Salsomaggiore Terme, Italy - 26/29 September, 2001

ISBN 88-900622-1-5

 

 

 

ASSESSMENT OF  GENE FLOW IN TRANSGENIC TOMATO CROP

 

TOMASSOLI L., LUMIA V., BARBA M.

 

Istituto Sperimentale per la Patologia Vegetale, Via C.G. Bertero 22, 00156 Roma, Italy

virologia@ispave.it

 

 

gene flow, transgenic tomato, cross-pollination, risk assessment

 

Tomato (Lycopersicon esculentum L.) is predominantly a self-pollinated crop and, up to now, no cross-pollination have been reported with wild Lycopersicon species  and closest relatives (genus Solanum).
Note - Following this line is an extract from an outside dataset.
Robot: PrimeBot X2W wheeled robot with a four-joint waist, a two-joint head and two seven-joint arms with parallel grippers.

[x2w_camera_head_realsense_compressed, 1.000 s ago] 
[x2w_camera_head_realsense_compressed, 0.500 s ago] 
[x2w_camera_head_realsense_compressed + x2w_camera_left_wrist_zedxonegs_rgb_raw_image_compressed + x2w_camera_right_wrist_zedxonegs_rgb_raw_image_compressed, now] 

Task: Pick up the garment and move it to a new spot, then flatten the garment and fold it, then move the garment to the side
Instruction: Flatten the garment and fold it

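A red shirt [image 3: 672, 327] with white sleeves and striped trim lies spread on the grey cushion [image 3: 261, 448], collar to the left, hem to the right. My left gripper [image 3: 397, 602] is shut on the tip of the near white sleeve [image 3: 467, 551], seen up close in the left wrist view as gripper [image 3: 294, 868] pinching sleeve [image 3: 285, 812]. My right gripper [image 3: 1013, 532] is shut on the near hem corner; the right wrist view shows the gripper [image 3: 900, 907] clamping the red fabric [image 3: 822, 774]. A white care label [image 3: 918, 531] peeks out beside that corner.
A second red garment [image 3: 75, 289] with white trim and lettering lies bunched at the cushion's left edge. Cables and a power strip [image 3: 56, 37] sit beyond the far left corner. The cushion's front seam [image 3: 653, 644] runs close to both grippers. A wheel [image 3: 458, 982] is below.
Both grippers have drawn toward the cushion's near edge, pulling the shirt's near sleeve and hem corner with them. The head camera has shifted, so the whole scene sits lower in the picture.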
Natural cross-pollination in tomato may occur with percentages ranging from 0,5% to 10% depending on variety characteristics, environmental condition and pollinators.

 

As vertical gene flow is considered an important requisite for risk assessment of genetically modified crop, crossability of transgenic tomato plants was evaluated.

 

In our laboratory, different tomato varieties were genetically modified for cucumber mosaic virus (CMV) resistance using the coat-protein (CP) strategy and neomycin phosphotransferase II (NPTII) gene was used as selectable marker.

 

In a first experiment, no cross-pollination between transgenic and non-transgenic tomato of UC82B variety was ascertained.

 

In summer 2000, two transgenic tomato varieties, a fresh-market type named INB (used as parent in traditional breeding programmes) and a local ecotype of San Marzano, were released in the same experimental field for evaluating their resistance to CMV under natural viral pressure conditions. Seeds from both untransformed controls were harvested.

 

Here, we report preliminary data on the ongoing activity aimed at  investigating on the potential  transgene transfer by pollen  within each variety  or between the two ones.

 

More than 3,000 seeds of INB variety were in vitro grown on a MS basal medium containing 200mg/l of kanamycin. After two months of culturing, three seedlings, showing resistance to the antibiotic, were transplanted in the glasshouse under controlled conditions. The presence of  CP gene and NPTII gene was detected by  PCR only in two seedlings, named RK-1 and RK-2. In both, the expression of the transgenic CMV coat protein was confirmed by serological methods (ELISA, Western blotting).

 

The analysis of RK-1 and RK-2  progenies is in progress to verify if these seedlings are true “transgenic hybrids” obtained by natural cross-pollination in open field.